Mike had also experienced leg problems whilst on his July 1966 Gemini 10 flight. He writes, "My left knee hurts, a throbbing ache that began a couple of hours ago, gradually worsened and is now holding steady at a moderate but very uncomfortable level of pain. I think it is nitrogen coming out of a solution in the tissues and creating little bubbles which press on my nerves."3
Mike experienced a similar pain in altitude chambers, perhaps believing erroneously that "I must be more sensitive than most." In retrospect one wonders if this medical condition was a precursor to the events leading to the operation of 1968.
In November he was granted full flying status in aircraft. At the same time he learnt that "Most of my spinal cord damage was apparently permanent, but my coordination did seem SLIGHTLY improved, and if the hot/cold water (sensitivity test) awareness in one leg was still unsatisfactory, so what, that was something I could live with easily."

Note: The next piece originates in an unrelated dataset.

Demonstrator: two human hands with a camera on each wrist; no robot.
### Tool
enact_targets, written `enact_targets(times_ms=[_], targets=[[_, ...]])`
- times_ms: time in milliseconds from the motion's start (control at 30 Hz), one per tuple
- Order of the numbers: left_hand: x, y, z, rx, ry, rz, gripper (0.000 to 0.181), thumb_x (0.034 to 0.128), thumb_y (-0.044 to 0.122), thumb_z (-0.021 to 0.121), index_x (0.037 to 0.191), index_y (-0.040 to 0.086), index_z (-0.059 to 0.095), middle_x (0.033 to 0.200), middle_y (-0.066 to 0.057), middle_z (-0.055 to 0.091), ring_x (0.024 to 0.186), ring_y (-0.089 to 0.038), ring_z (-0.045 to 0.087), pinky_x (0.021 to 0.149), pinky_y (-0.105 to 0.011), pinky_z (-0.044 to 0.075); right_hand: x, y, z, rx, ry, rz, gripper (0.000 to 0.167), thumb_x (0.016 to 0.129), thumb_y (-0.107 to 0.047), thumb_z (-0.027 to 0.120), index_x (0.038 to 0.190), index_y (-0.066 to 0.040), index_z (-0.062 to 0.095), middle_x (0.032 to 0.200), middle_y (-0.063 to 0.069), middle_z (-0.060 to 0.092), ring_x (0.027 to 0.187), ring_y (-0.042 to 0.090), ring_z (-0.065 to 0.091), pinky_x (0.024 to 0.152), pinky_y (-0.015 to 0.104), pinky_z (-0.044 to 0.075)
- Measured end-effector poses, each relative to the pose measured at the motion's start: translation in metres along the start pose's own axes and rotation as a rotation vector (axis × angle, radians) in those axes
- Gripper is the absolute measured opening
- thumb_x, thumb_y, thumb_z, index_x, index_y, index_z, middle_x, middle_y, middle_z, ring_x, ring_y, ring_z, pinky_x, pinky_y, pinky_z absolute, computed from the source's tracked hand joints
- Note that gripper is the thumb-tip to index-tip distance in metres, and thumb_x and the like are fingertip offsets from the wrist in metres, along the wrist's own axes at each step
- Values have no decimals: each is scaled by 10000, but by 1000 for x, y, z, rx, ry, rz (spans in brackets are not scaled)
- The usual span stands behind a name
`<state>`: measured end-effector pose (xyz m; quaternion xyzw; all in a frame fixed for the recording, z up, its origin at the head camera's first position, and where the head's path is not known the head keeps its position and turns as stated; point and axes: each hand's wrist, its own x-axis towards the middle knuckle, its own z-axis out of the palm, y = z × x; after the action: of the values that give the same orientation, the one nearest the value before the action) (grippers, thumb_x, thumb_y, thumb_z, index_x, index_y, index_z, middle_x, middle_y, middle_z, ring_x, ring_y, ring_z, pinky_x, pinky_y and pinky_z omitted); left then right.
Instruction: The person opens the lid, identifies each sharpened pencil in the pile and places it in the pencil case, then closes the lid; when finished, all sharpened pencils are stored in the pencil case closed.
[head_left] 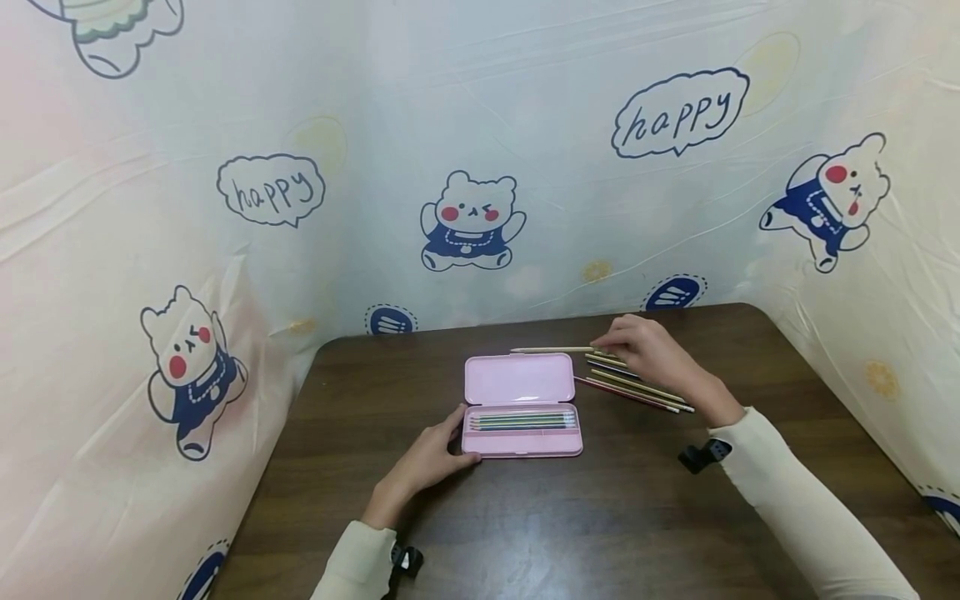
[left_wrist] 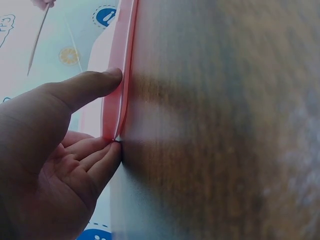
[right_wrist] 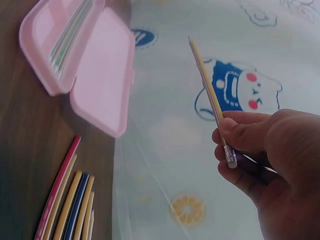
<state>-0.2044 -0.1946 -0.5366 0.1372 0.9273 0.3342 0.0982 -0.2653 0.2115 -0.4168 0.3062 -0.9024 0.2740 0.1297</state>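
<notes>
A pink pencil case [head_left: 519, 379] lies unfolded on the table, its lid tipped back. Several pencils [head_left: 517, 422] lie side by side in its upper compartment. At the case's left end, my left hand [head_left: 427, 457] holds the corner, the thumb [left_wrist: 95, 87] on the front wall and the fingers round the side. Above the table behind the case, my right hand [head_left: 651, 354] pinches a yellow pencil [right_wrist: 207, 75] near its eraser end, its point toward the left. Below that hand lies a spread of loose pencils [right_wrist: 62, 190], yellowish ones with a red and a dark blue one.
The brown wooden table [head_left: 525, 533] meets a pale printed cloth [head_left: 375, 208] along its back edge. This cloth also hangs at both sides. A small dark camera [head_left: 705, 455] is strapped on the right wrist, and another [head_left: 407, 560] on the left.
</notes>
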Motion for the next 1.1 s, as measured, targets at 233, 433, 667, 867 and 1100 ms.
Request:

Clearly Mike was resigned to adapting to his diminished physical circumstances. He states that "It takes 125 days to recover from an anterior cervical fusion."4
Needless to say it must have seemed astonishing to contemporary able-bodied astronauts that NASA's strict medical criteria would tolerate placing a recently convalesced medical risk on the first Moon landing mission, especially given the G-forces that would be encountered in training and on the mission itself.

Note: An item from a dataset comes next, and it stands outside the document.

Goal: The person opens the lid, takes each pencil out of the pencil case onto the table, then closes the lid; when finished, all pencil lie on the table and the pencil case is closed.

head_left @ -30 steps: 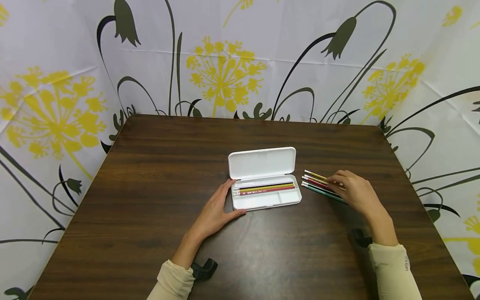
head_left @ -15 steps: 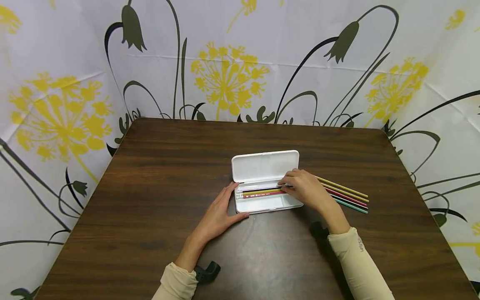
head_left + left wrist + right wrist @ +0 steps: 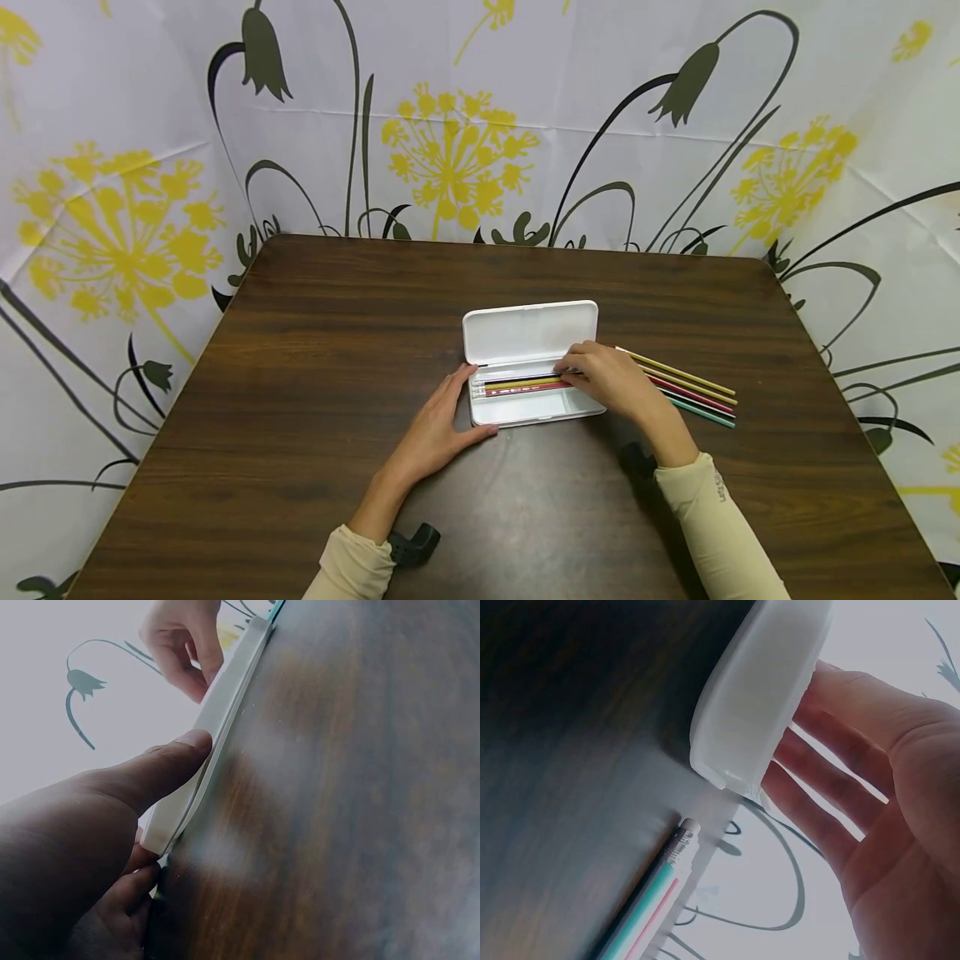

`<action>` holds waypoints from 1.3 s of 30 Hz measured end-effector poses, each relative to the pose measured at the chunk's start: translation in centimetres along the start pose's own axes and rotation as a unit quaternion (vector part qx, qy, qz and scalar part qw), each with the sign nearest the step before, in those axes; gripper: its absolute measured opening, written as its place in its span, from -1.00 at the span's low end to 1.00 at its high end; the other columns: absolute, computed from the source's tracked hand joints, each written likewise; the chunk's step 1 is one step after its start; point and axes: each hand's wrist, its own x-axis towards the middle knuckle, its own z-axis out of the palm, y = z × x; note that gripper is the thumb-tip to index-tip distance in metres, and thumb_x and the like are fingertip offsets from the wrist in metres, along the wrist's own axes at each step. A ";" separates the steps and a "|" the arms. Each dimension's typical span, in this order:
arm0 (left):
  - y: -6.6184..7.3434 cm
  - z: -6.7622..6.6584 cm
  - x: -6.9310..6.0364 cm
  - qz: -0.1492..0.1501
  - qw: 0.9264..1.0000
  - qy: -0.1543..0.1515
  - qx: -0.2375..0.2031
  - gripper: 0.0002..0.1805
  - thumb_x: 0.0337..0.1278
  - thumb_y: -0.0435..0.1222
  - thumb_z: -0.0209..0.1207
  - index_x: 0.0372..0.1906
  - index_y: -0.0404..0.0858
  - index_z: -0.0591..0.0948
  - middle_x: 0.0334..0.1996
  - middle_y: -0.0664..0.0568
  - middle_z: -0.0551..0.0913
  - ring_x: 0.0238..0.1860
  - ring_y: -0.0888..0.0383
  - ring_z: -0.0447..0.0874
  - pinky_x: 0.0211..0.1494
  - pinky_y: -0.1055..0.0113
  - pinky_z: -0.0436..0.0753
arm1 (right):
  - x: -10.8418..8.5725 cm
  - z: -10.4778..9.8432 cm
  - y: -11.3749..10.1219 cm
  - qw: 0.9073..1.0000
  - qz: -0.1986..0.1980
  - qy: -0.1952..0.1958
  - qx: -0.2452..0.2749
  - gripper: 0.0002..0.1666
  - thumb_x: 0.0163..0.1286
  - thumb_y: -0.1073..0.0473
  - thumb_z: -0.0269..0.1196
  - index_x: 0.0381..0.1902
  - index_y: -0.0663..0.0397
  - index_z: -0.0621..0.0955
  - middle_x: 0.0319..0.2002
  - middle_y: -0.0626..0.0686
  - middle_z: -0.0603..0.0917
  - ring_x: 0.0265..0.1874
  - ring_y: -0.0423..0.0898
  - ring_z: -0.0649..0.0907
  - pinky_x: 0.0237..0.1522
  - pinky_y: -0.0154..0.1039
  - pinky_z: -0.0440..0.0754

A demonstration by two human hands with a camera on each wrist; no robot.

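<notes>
A white pencil case (image 3: 532, 409) lies with its lid up on the table. Inside it, black, yellow and red pencils (image 3: 522, 387) lie side by side, ferrule ends to the left. My left hand (image 3: 435, 429) grips the case's left end, thumb at the front wall, fingers behind. Over the right part of the case, my right hand (image 3: 609, 379) reaches in with bent fingers at the pencils. The case wall (image 3: 757, 697) hides those fingertips in the right wrist view, so whether they pinch a pencil is unclear. Several more pencils (image 3: 693, 390) lie just right of the case.
The dark wooden table (image 3: 337, 333) extends around the case on all sides. Behind it hangs a white curtain (image 3: 585, 50) printed with yellow and grey-green flowers. One loose pencil's eraser end (image 3: 690, 825) lies close to the case's right end.
My right hand has moved left from the loose pencils to the inside of the case, then stayed nearly still for the last half second. The left hand keeps its hold.
</notes>
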 end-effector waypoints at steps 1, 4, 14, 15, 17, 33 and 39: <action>0.0 0.0 0.0 0.000 1.000 0.000 0.000 0.03 -0.01 0.09 0.41 0.52 -0.11 0.16 0.47 -0.15 0.18 0.46 0.02 0.11 0.34 -0.06 0.28 | 0.0 0.0 0.0 1.000 0.000 -0.001 0.000 -0.84 0.26 0.20 0.41 -0.18 -0.06 0.77 -0.26 -0.12 0.67 -0.28 -0.18 0.61 -0.22 -0.20 0.60; 0.0 0.0 0.0 0.001 1.000 0.001 0.001 0.03 -0.01 0.10 0.41 0.52 -0.10 0.16 0.47 -0.15 0.18 0.46 0.02 0.11 0.34 -0.07 0.28 | 0.1 0.1 -0.1 1.000 -0.001 -0.003 -0.001 -0.84 0.26 0.22 0.41 -0.19 -0.06 0.77 -0.26 -0.11 0.67 -0.29 -0.17 0.62 -0.23 -0.18 0.60; 0.1 0.0 -0.1 0.003 1.000 0.001 0.001 0.04 0.00 0.10 0.40 0.52 -0.11 0.16 0.47 -0.14 0.18 0.46 0.03 0.11 0.34 -0.07 0.28 | 0.2 0.1 -0.1 1.000 -0.023 0.015 -0.002 -0.83 0.24 0.25 0.42 -0.21 -0.06 0.78 -0.31 -0.09 0.62 -0.37 -0.19 0.57 -0.35 -0.23 0.54; 0.1 0.0 -0.1 0.004 1.000 0.001 0.001 0.04 -0.01 0.10 0.40 0.52 -0.11 0.16 0.47 -0.14 0.18 0.46 0.03 0.11 0.34 -0.07 0.28 | 0.2 0.1 0.0 1.000 -0.026 0.017 -0.002 -0.84 0.23 0.26 0.42 -0.21 -0.06 0.78 -0.32 -0.09 0.60 -0.38 -0.20 0.55 -0.36 -0.24 0.53; 0.1 0.0 -0.1 0.006 1.000 0.003 0.001 0.03 -0.01 0.10 0.41 0.52 -0.11 0.16 0.47 -0.15 0.18 0.46 0.02 0.11 0.34 -0.08 0.28 | 0.2 0.2 0.0 0.999 -0.030 0.021 -0.001 -0.84 0.23 0.27 0.42 -0.23 -0.06 0.78 -0.33 -0.09 0.59 -0.39 -0.21 0.54 -0.38 -0.25 0.52; 0.2 0.0 -0.1 0.001 1.000 -0.002 -0.003 0.03 -0.01 0.08 0.42 0.52 -0.13 0.17 0.47 -0.16 0.18 0.46 0.00 0.11 0.35 -0.08 0.27 | -0.4 -1.0 -0.5 0.998 -0.027 0.053 -0.020 -0.85 0.21 0.24 0.44 -0.24 -0.08 0.77 -0.30 -0.13 0.67 -0.31 -0.18 0.63 -0.33 -0.17 0.59; 0.1 -0.1 -0.1 0.000 1.000 -0.002 0.002 0.03 0.00 0.07 0.42 0.52 -0.13 0.16 0.47 -0.14 0.17 0.45 -0.03 0.12 0.35 -0.09 0.27 | -0.7 -1.8 -0.5 0.998 -0.034 0.057 -0.024 -0.85 0.21 0.23 0.44 -0.24 -0.07 0.77 -0.30 -0.12 0.67 -0.32 -0.18 0.62 -0.34 -0.19 0.59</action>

In the sixth months prior to the July 16th launch of Apollo 11, Mike explains that "The centrifuge in Houston clamoured for our attention, because coming back from the Moon we could experience a force of 10 or more Gs, eyeballs in, far more taxing than the acceleration produced by any of the earth orbital flights."5
(The human body is better at surviving G-forces that are perpendicular to the spine. In general when the acceleration is forwards the subject is essentially lying on their back, colloquially known as ‘eyeballs in’. It must be reiterated that Mike’s spine had been permanently damaged.)
On April 14th 1969 some five and a half months after removing his neck brace Mike recounts from notes taken on that date: "The day began in Houston with the centrifuge, never pleasant, but especially bad when imitating lunar returns. At 10 Gs my chest caves in and my vision narrows, and when I finally reeled out of the torture chamber, I dared not turn my head left or right, lest I tumble my giros and fall over in an undignified heap."

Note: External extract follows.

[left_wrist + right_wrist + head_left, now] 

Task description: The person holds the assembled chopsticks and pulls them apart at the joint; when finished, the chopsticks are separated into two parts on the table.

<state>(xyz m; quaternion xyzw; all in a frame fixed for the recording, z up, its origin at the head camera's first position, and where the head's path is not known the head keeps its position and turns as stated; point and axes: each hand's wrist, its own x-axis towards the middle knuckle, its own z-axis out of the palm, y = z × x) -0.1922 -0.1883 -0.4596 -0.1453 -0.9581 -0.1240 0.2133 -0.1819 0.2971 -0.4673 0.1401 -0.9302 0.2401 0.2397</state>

How incredible that NASA would allow a recent victim of anterior cervical fusion surgery, the cause of which had left the patient with a permanently damaged spine, to endure G-forces of such extremes.
Evidently Michael Collins possessed attributes that were absolutely essential to Apollo 11. He was to go at any cost!
Ironically the scrupulous if not fanatical medical scrutiny afforded to Apollo astronauts is part of the legend of NASA. Dr Charles A (Chuck) Berry has reinforced this ideal on various occasions, such as televised anniversary celebrations, where he is portrayed as the master of the voyagers’ medical supervision.
However, this was not everybody's perception.
Mike Collins describes the doctor in these theatrical terms: "Chuck Berry (who billed himself as our personal physician although we rarely saw him) . . . other Berryisms included telling the press that one of us was probably going to get sick in the lunar receiving laboratory after the flight, and that we would have to be traced all our lives to make sure we weren't carriers of lunar organisms with extremely long incubation periods."6
Dr Berry claimed that he was charged with achieving a .999 per cent quality control factor with regard to the crews medical condition.7
Inevitably one must conclude that this goal was never seriously implemented.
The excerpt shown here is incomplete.